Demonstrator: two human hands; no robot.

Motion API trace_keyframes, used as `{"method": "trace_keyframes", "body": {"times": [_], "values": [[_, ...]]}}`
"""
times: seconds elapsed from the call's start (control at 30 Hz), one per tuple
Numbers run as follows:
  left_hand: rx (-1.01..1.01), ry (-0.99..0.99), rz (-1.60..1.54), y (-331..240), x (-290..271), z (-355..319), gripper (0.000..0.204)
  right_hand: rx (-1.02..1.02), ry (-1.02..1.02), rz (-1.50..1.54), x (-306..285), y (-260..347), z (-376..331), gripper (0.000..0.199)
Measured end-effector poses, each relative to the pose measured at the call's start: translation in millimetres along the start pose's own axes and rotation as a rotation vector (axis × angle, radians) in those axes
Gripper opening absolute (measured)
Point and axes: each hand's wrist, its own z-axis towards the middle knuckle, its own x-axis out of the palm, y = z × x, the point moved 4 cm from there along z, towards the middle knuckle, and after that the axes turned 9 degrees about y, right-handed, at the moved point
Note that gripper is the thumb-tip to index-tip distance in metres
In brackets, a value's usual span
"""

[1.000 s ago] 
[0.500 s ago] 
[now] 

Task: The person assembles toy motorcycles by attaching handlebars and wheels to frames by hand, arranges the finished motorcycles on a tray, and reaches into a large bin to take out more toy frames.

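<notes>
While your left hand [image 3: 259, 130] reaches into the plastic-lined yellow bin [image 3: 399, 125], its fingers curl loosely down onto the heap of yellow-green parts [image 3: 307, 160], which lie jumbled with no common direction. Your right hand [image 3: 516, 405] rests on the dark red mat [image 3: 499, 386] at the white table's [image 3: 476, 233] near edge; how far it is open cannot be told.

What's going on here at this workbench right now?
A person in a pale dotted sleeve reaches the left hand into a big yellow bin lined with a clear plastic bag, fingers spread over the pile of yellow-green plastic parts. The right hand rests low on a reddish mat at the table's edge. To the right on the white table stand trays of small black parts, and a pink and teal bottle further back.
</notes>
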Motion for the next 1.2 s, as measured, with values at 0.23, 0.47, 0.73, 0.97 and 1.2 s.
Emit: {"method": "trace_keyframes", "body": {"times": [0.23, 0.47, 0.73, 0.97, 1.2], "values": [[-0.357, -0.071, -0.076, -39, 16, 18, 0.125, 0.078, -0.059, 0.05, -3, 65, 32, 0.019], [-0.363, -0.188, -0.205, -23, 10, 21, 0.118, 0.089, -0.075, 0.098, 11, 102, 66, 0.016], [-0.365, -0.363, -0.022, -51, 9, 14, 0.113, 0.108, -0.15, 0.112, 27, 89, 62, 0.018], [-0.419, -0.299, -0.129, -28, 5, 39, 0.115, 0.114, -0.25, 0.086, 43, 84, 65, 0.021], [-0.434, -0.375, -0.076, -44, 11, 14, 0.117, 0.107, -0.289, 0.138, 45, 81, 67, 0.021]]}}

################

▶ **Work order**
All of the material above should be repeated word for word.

▶ **Response**
Demonstrator: two human hands; no robot.

Motion API trace_keyframes, used as `{"method": "trace_keyframes", "body": {"times": [_], "values": [[_, ...]]}}`
"""
times: seconds elapsed from the call's start (control at 30 Hz), one per tuple
Numbers run as follows:
  left_hand: rx (-1.01..1.01), ry (-0.99..0.99), rz (-1.60..1.54), y (-331..240), x (-290..271), z (-355..319), gripper (0.000..0.204)
  right_hand: rx (-1.02..1.02), ry (-1.02..1.02), rz (-1.50..1.54), x (-306..285), y (-260..347), z (-376..331), gripper (0.000..0.199)
Measured end-effector poses, each relative to the pose measured at the call's start: translation in millimetres along the start pose's own axes and rotation as a rotation vector (axis × angle, radians) in those axes
Gripper opening absolute (measured)
Point and axes: each hand's wrist, its own z-axis towards the middle knuckle, its own x-axis out of the palm, y = z × x, the point moved 4 cm from there along z, towards the middle knuckle, and after that the axes turned 9 degrees about y, right-handed, at the moved point
Note that gripper is the thumb-tip to index-tip distance in metres
In brackets, a value's usual span
"""

[1.000 s ago] 
[0.500 s ago] 
[now] 

Task: The person assembles toy motorcycles by attaching handlebars and wheels to frames by hand, arranges the finished motorcycles on a tray, and reaches into a large bin to take out more toy frames.

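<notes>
While your left hand [image 3: 259, 130] reaches into the plastic-lined yellow bin [image 3: 399, 125], its fingers curl loosely down onto the heap of yellow-green parts [image 3: 307, 160], which lie jumbled with no common direction. Your right hand [image 3: 516, 405] rests on the dark red mat [image 3: 499, 386] at the white table's [image 3: 476, 233] near edge; how far it is open cannot be told.

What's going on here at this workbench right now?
A person in a pale dotted sleeve reaches the left hand into a big yellow bin lined with a clear plastic bag, fingers spread over the pile of yellow-green plastic parts. The right hand rests low on a reddish mat at the table's edge. To the right on the white table stand trays of small black parts, and a pink and teal bottle further back.
</notes>
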Motion for the next 1.2 s, as measured, with values at 0.23, 0.47, 0.73, 0.97 and 1.2 s.
Emit: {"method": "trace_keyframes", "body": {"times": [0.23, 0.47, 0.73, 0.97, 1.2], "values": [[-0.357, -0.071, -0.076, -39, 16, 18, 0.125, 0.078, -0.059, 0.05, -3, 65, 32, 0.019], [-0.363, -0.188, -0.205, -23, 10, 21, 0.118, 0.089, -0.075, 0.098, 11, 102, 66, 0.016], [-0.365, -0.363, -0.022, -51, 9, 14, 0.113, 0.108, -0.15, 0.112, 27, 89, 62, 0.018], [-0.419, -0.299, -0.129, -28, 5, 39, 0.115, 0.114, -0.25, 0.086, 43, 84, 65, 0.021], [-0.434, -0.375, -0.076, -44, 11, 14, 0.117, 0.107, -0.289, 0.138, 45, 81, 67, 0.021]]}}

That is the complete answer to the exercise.